On-wing cleaning of engine compressors for commercial aircraft is a required maintenance task which results in greater operating efficiency and lower emission rates. It istypically carried out by injection of water and detergents into the intake of an engine while the engine is being cranked by the starter (i.e. dry-cranked). The dry-ice blasting process, a cleaning system which uses an air-flow and CO2 dry-ice particles as cleaning agent, has been proposed as an alternative method which is potentially capable of efficient cleaning. In this context, an experimental and numerical investigation of the dry-ice defouling process is presented. A prototype of the new cleaning-system is used to defoul the compressors of a GE CF6-50 engine in a test-rig. The injected dry-ice particles disintegrate into smaller fragments and defoul the airfoils upon collision inside the dry-cranked engine. The study addresses an insight into the dry-ice particle behavior during the process and the numerical assessment of the defouling efficiency. Air-flow measurements, particle-tracking experiments utilizing a high-speed camera (HSC) and airfoil surface-mapping experiments are presented. The particle recordings are made at three positions inside of the engine and these are two-dimensionally postprocessed.The airfoil surface-mapping utilizes photographies and image post-processing to compare the airfoil surfaces before and after cleaning.

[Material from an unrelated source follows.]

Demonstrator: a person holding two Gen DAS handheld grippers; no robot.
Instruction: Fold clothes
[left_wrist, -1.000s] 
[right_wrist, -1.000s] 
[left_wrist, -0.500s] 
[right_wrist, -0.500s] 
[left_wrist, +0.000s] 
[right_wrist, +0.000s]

The airfoils investigated are coated with polyexymethylene, which is used to visualize the defouling effect in large scale engine experiments. The process is simulated in steady state with Ansys CFX and the implementations of the newly developed particle breakup- and erosion models for dry-ice are used in an Euler-Lagrangian formulation. Rotational periodicity is assumed, and the airfoil domains are linked with a mixing-plane approach. Predicted air flow properties of the dry-cranked engine, particle size and particle velocity data, and defouling patterns of the blading are compared using experimental data where possible. Cleaning efficiency is assessed at various instants of time using various parameters of the particle breakup model and of the particle injection formulation. The overall agreement of predicted and experimental data is found to be satisfactory for engineering purposes. The mean deviations encountered range from 9.7 to 22.4%. Possible improvements of the numerical strategy presented are identified and discussed.